雨のち、君と。
5




「蒼弥、おはよ。」


「ん、おはよ。」


日曜日の朝6時前。

…本来なら日曜日は起き上がらない曜日として俺は設定している。しかし、生が来た今、そんな休日は存在しないみたいだ。



「…早起きだね、生は。」


低血圧低血糖で朝の苦手な俺に反して、楽しそうに朝ごはんを作っている。


「朝は好きみたい。」


時々、生は自分のことなのに他人のことみたいに話す。
〜できるみたい。とか、〜好きみたい。とか。
まるで第三者みたいに。知らない人のことみたいに話す。

記憶喪失になったことないから、生の気持ちなんて想像もつかない。
どれだけ不安でどれだけ怖くて、そんなの俺にはわからない。


…ここで会ったのも何かの縁だ。俺は人と人との繋がりはわりと大事にするほうだよ。

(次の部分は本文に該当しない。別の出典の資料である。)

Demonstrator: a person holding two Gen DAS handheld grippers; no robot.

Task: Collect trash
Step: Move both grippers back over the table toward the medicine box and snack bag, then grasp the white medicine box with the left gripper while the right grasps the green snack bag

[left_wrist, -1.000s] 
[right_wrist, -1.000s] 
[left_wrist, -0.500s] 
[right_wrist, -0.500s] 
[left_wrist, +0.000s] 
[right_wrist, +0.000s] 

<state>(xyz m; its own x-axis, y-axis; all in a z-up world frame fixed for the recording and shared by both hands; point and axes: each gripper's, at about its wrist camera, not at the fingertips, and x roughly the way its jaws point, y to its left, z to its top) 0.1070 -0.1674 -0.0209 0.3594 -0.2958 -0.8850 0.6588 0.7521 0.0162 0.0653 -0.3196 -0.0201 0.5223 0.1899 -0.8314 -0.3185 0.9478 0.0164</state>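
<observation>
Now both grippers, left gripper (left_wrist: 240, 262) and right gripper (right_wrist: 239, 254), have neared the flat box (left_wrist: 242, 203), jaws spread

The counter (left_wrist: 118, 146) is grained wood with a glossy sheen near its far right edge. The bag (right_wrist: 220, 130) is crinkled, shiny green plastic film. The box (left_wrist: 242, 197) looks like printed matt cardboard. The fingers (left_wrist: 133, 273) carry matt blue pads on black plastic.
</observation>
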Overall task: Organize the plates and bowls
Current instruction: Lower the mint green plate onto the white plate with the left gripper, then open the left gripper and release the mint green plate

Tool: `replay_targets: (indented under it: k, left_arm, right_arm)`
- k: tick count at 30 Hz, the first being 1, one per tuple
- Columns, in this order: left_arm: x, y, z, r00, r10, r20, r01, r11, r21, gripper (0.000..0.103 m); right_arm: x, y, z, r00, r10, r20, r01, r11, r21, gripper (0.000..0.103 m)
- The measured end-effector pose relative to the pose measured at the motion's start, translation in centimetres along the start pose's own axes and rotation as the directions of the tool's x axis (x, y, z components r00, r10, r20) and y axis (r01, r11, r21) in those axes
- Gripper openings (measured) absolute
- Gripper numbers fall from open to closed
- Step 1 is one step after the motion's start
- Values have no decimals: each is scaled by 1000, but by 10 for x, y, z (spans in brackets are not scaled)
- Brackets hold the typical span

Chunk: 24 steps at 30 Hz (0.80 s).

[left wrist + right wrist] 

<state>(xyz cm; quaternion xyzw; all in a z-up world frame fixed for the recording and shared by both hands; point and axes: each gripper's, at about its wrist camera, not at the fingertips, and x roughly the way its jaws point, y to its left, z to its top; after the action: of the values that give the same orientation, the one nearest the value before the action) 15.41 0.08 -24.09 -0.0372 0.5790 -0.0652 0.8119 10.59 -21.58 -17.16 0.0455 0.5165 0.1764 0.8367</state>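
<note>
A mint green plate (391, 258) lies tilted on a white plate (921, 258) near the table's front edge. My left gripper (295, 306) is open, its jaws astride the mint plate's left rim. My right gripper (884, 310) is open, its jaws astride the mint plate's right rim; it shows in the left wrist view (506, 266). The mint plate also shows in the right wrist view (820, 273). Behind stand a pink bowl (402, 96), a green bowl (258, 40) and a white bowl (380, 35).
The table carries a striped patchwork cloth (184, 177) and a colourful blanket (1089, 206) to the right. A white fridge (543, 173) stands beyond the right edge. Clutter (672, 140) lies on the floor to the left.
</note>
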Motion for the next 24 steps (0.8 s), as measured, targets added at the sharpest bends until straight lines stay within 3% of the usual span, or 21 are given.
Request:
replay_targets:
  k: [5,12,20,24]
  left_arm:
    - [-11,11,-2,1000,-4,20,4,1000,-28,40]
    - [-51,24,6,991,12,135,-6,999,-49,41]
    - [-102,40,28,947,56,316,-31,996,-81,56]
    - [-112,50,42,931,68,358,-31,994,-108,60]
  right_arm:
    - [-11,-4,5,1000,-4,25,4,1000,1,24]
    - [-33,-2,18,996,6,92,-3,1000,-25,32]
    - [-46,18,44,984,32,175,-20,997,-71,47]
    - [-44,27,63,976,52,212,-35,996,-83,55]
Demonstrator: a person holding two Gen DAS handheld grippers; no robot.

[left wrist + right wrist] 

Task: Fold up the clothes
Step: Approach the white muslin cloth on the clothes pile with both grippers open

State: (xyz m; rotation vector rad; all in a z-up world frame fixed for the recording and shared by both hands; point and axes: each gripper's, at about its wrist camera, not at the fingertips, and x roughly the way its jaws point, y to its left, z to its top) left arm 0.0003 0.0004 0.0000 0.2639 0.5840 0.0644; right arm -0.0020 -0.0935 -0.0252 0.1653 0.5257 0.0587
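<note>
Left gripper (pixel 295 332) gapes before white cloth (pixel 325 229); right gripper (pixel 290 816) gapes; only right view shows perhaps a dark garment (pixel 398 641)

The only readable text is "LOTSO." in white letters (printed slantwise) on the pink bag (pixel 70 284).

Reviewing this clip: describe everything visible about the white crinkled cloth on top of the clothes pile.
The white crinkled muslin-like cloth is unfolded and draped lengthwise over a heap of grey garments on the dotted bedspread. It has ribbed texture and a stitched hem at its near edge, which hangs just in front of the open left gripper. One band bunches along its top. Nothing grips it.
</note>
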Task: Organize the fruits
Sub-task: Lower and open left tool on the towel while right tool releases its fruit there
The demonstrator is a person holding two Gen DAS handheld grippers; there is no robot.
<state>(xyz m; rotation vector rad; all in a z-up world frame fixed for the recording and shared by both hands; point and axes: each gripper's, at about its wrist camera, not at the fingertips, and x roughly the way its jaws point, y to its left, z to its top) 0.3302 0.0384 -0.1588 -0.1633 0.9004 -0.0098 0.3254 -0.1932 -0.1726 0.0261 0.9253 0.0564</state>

できる限りのことはしたい。してあげたい。


まだ三日目。それもこんな早朝に。

小さな決意を胸に、生の焼いてくれた少し甘い卵焼きを口に運んだ。




「蒼弥…っ!」


目をキラキラ輝かせながら、ショッピングモールを駆け回る。生が持っていたのは薄手の白いワンピースだけだった。梅雨時で天気も変わりやすく、じめじめはしているが少し肌寒く感じる季節だ。俺の持っていたパーカーを羽織らせてから出かけた。


…うん、いい。


彼シャツ?ってやつ?シャツじゃないけど。

…とてもいい。



だぼっとしたパーカーの袖から少しだけ見える綺麗な手。いたずらにフードを被って笑う。


「ほら、走んない。迷子になったらどーすんの。」


「そしたら探しに来てね?」


嬉しくって楽しくって仕方ないって顔に書いてある。わかりやすいなあ。



「あ、じゃあさ じゃあさ…っ!」


俺の右手にそっと触れてから、袖を掴む。


「これならだいじょーぶじゃない?」



……なんなの!この子は!

キラッキラに輝いた殺人級の笑顔はまた前を向いた。


なんだろう、これ。若者の言葉で表すならば、あれだ、キュンキュンするんだ。

…いい歳したおっさんが何言ってんだか。



「蒼弥?いこ?」


「ん、行こっか。」


なんだか生といると世界が輝いて見える。そんな気がした。